Instructions for the task
Only a number is expected in reply: the number of lines below that include the word "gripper".

--------------------

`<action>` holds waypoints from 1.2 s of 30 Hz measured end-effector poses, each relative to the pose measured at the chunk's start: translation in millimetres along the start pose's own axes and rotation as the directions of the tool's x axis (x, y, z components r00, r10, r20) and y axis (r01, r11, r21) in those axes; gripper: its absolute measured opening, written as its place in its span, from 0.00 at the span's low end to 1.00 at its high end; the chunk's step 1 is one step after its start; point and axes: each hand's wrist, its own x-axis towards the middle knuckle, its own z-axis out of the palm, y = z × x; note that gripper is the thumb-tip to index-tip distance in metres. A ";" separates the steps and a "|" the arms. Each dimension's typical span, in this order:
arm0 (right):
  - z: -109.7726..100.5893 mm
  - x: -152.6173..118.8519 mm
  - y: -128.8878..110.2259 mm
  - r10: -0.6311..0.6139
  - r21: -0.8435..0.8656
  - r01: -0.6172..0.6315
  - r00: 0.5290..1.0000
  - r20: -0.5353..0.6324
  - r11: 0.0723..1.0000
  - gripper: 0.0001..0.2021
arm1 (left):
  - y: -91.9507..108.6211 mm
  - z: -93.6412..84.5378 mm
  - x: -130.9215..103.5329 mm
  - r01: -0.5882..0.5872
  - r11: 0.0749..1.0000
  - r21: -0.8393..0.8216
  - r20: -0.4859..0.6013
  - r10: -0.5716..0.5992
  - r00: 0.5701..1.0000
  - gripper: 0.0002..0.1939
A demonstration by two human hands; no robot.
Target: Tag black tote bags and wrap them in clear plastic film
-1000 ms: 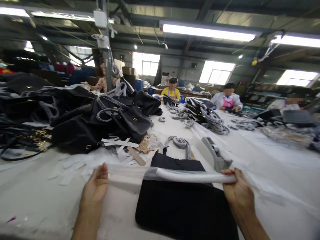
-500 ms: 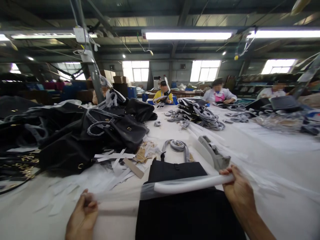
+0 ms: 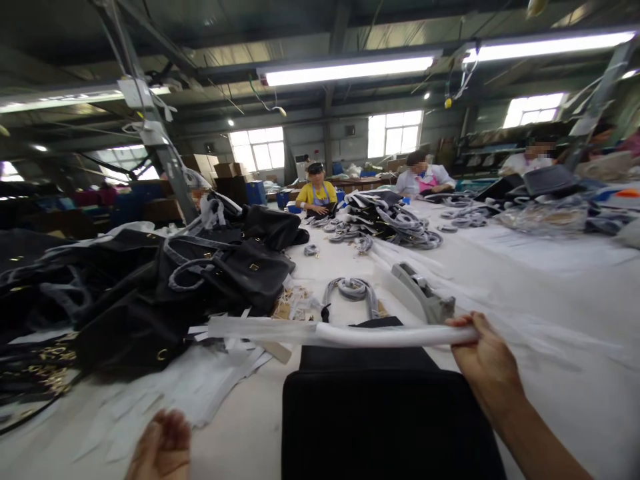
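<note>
My right hand (image 3: 487,357) is closed round one end of a white foam-like rod (image 3: 380,335), partly inside a thin clear plastic sleeve (image 3: 260,328). The sleeve's other end sticks out leftward, unsupported. My left hand (image 3: 163,443) is low at the left, apart from the sleeve, with loosely curled fingers and nothing in it. Below the rod lies a black bag (image 3: 390,427) on the white table. Its plastic-wrapped strap (image 3: 353,288) lies coiled behind it. What is inside the bag cannot be seen.
A grey tape dispenser (image 3: 425,293) stands behind my right hand. A heap of black bags (image 3: 235,273) fills the left side, with white paper strips (image 3: 195,380) in front. More wrapped straps (image 3: 400,223) are piled farther back. Several people work across the table.
My left hand has let go of the sleeve's left end and dropped lower. The rod and sleeve have risen away from me in my right hand. The view has tilted slightly.
</note>
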 end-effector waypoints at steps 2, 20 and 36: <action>6.4 -10.7 1.6 0.062 0.028 -0.063 0.998 0.031 0.998 0.08 | -13.4 37.5 -38.4 0.187 0.982 0.024 0.123 -0.188 0.974 0.20; -8.4 -43.9 -1.3 0.172 -0.259 -0.094 0.938 0.300 0.961 0.13 | -32.6 119.5 -103.4 -0.207 0.872 0.444 0.440 -0.011 0.898 0.31; -34.5 -1.7 -5.1 0.114 -0.517 0.045 0.956 0.272 0.855 0.15 | -50.0 141.0 -62.7 -0.261 0.671 0.694 0.358 -0.007 0.934 0.24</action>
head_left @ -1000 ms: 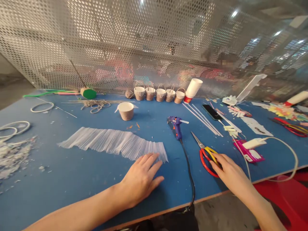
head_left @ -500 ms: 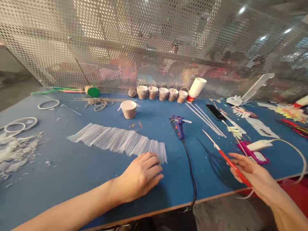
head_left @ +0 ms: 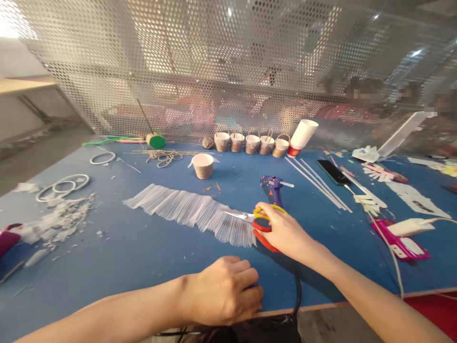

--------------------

Reply
3